Nancy: I’m so grateful Revive Our Hearts is here to help women like Jessica find freedom, fullness, and fruitfulness in Christ and then to encourage them as they pass the truth on to others.
Dannah: The reason this ministry is able to offer that kind of hope to women is thanks to listeners like you who support the ministry. You pray, you tell others about the ministry, and you give to make it possible.
Nancy: And I want to say a special "thank you" to everyone who has given so far here in December.
As we've been sharing, we’re in the middle of a substantial matching challenge. So many listeners have stepped up and given toward that challenge. As a result, they’ve had their gifts doubled. So if you haven’t given yet, just a reminder that we hear from you by December 31. You can donate online at ReviveOurHearts.com, or give us a call at 1–800–569–5959.
Dannah: This is the Revive Our Hearts podcast with Nancy DeMoss Wolgemuth, author of Born a Child and Yet a King, for Thursday, December 21, 2023. I'm Dannah Gresh.
Nancy is in day two of a series from Luke chapter 2 called “Unto You Is Born This Day.”

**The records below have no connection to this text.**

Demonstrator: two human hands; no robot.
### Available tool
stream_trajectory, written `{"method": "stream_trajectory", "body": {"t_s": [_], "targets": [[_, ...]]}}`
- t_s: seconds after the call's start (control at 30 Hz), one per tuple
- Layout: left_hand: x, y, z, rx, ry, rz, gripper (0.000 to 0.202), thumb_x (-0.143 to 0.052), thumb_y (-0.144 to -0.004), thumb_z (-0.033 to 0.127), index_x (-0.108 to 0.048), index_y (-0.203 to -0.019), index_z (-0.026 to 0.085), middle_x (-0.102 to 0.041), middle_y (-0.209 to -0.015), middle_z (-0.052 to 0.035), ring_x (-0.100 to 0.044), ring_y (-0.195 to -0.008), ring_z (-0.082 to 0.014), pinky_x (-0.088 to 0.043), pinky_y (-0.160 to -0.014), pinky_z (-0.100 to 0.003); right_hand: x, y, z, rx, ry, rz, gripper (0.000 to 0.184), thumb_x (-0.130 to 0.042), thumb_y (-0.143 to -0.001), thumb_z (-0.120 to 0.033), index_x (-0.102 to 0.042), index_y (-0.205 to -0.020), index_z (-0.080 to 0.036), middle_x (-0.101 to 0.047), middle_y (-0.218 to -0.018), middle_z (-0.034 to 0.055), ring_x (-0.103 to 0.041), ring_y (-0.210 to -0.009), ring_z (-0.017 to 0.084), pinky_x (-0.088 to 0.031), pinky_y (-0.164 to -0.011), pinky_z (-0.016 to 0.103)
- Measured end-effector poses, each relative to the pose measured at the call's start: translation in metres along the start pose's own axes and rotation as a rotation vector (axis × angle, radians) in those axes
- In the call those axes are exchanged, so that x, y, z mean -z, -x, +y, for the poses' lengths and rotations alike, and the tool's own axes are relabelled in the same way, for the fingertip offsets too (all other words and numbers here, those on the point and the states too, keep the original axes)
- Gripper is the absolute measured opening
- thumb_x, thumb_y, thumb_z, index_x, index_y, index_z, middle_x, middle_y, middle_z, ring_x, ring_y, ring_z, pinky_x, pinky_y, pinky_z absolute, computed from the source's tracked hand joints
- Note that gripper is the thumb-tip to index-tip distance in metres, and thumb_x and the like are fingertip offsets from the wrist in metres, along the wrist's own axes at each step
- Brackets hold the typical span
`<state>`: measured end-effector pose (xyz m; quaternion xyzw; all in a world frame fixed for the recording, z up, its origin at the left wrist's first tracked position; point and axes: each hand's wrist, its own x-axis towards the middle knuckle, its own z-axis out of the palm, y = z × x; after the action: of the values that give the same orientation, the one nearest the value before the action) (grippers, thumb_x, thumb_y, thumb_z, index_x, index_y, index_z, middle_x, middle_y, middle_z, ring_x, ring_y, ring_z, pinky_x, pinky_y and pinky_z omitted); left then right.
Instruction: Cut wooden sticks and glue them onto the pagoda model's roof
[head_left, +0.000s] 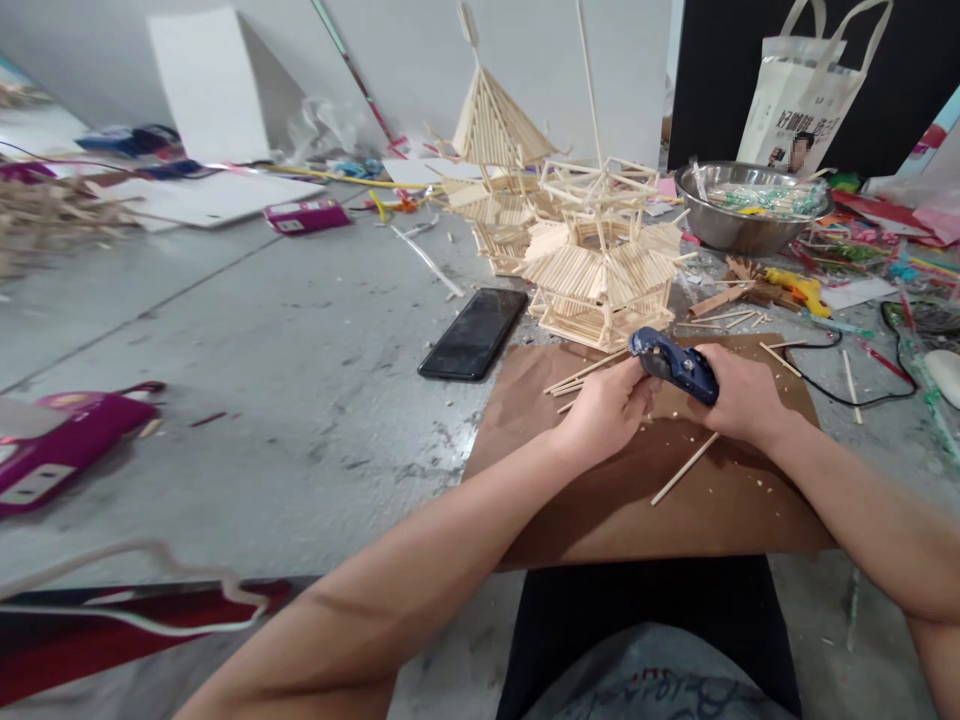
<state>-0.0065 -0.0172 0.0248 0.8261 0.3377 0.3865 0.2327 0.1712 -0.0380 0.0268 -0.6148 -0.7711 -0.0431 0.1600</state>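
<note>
Nearest sits a grey shirt (660, 675), below the left hand (604, 415) and right hand (739, 390); a littered grey worktop (337, 330) spreads left of them, a pale wall (637, 80) well beyond; a brown sheet (570, 520) lies beneath, a stick-built model (600, 270) just past; the right hand curls around a blue tool (688, 370), left fingers bent at its head, their grip unclear; best keep fingertips clear there, tool steady; a loose stick (684, 470) lies nearer the body.

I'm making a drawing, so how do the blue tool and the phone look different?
The blue tool is in the right hand; the phone lies flat on the grey surface. The blue tool is chunky, while the phone is black and rectangular. Both are dark.
</note>
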Motion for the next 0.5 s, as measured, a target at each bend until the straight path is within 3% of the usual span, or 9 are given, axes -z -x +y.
{"method": "stream_trajectory", "body": {"t_s": [0.5], "targets": [[0.0009,0.0007,0.0020,0.026,-0.002,-0.018,0.012,-0.039,-0.079,0.016,-0.046,-0.069,0.016,-0.055,-0.054,0.0019,-0.052,-0.050,-0.0089,-0.039,-0.052,-0.019,0.0023,0.0009,-0.0012,-0.005,0.014,-0.041,0.035,-0.049,-0.065,-0.031,-0.050,-0.097,-0.016,-0.065,-0.086,0.0085,-0.061,-0.076,0.024,-0.038,-0.060,0.029]]}}
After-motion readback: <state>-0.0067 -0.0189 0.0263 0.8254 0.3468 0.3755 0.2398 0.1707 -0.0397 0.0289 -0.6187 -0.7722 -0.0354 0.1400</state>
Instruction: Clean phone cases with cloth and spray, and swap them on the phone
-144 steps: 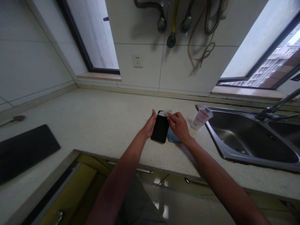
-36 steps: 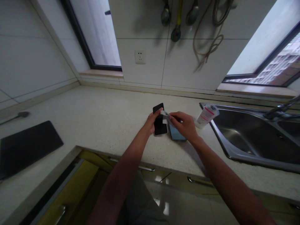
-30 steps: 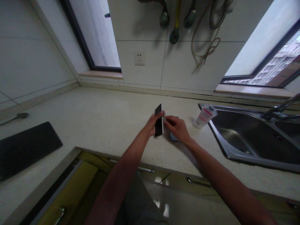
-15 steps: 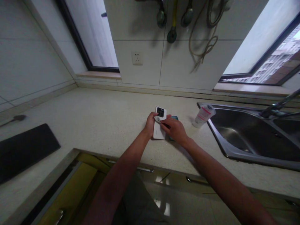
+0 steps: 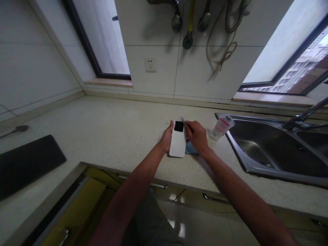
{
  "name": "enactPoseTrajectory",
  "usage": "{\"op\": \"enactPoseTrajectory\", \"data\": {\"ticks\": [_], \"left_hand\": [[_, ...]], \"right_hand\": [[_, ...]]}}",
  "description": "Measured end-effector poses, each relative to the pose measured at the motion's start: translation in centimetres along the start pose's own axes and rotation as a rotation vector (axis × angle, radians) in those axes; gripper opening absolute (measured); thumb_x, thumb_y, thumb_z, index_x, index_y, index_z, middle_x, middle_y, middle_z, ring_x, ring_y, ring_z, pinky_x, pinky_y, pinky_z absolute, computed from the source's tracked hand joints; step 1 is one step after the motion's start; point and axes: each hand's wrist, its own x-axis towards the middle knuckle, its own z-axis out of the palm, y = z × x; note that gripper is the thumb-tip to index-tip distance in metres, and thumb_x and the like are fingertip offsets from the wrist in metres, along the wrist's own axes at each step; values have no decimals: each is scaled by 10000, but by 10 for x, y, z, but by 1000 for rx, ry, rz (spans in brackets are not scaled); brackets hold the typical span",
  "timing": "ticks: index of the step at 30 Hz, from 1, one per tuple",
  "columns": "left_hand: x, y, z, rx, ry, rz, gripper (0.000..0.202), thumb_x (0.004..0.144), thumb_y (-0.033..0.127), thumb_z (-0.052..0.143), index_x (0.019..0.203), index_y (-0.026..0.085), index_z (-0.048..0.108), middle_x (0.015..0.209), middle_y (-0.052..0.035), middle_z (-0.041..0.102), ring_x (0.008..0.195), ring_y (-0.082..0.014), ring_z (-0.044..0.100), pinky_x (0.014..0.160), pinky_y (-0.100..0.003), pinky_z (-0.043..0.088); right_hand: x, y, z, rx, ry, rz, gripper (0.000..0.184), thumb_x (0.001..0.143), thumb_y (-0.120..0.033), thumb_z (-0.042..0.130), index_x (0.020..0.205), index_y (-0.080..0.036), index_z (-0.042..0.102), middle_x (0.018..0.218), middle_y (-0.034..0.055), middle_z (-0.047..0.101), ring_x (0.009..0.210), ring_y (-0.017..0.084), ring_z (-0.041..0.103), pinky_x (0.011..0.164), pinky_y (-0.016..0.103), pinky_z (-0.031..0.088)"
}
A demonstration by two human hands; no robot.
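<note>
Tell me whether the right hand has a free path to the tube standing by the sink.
Probably yes. The right hand pinches a small wipe at the white phone, and the counter between it and the tube looks bare. Its grip is occupied, though.

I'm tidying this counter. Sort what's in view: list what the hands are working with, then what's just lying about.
In hand: white phone, back up, gripped by left hand; small wipe pinched in right hand.

Lying about: blue phone, tube, black mat, spoon, sink.
</note>
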Motion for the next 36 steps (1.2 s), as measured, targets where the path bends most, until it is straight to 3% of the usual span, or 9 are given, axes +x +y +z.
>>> {"op": "enactPoseTrajectory", "data": {"ticks": [8,15,20,29,36], "left_hand": [[4,-5,-1,-36,73,65,641,936,692,370,1085,166,705,844,-110,743,813,-268,725,762,-383,563],[7,-6,-4,-57,0,98,829,877,805,305,1157,124,686,942,-175,749,951,-305,717,846,-416,549],[8,-6,-6,-66,-5,82,843,862,820,316,1163,121,680,939,-171,746,933,-306,721,846,-421,549],[3,0,1,-88,33,55,878,882,813,197,1104,116,682,858,-152,732,859,-294,721,771,-407,555],[6,0,-4,-65,27,73,807,879,804,273,1079,141,688,842,-133,734,820,-285,716,730,-396,554]], "right_hand": [[-4,-13,7,-107,-147,-201,338,974,-178,460,1212,-197,700,977,128,636,934,256,573,822,369,474],[-9,-26,5,-45,-317,-407,326,951,-168,485,1160,-217,730,925,108,643,883,235,575,793,365,461],[-8,-25,0,-83,-331,-455,296,948,-196,498,1108,-202,746,874,97,656,817,222,572,740,354,420],[-2,-12,-10,-204,-244,-366,215,890,-215,558,935,-188,766,807,85,674,753,213,571,714,342,389],[2,-2,-11,-243,-128,-246,194,867,-179,555,877,-181,749,812,98,663,787,236,579,734,355,425]]}}
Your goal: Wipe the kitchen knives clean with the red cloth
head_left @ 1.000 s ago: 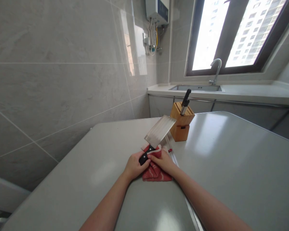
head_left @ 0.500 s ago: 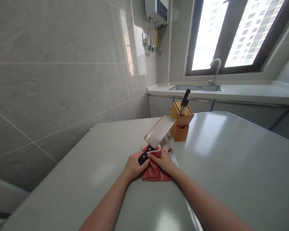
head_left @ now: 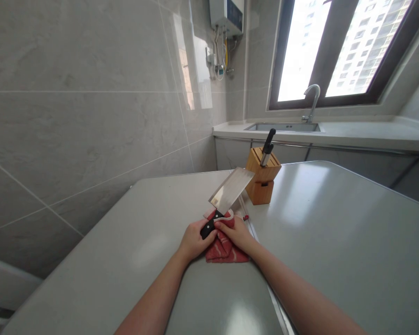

Nancy: I think there probably isn’t a person listening to my voice today who hasn’t seen at least parts of the 1965 animated Christian classic, A Charlie Brown Christmas. Are you familiar with that?
You remember how Charlie Brown asks, “Isn’t there anyone who knows what Christmas is all about?”
And then Linus responds, "Sure, Charlie Brown, I can tell you what Christmas is all about." And he proceeds to recite the account of the Christmas story found in Luke 2, verses 8–14.
I’ve been reading a little bit recently about the behind the scenes of what went on to include that Scripture reading in the original production. Let me just say that the people in the industry did not want that Scripture reading. They didn’t think it would go over. They didn’t think the public would go for it. And now here we are fifty-some years later, and still people loving and hearing the Christmas story read from the Word of God. I’m so thankful for how even that gets the Word out to people.
We talked in the last session about, beginning the paragraph of Luke chapter 2 . . . If you have your Bible, let me encourage you to turn there with me.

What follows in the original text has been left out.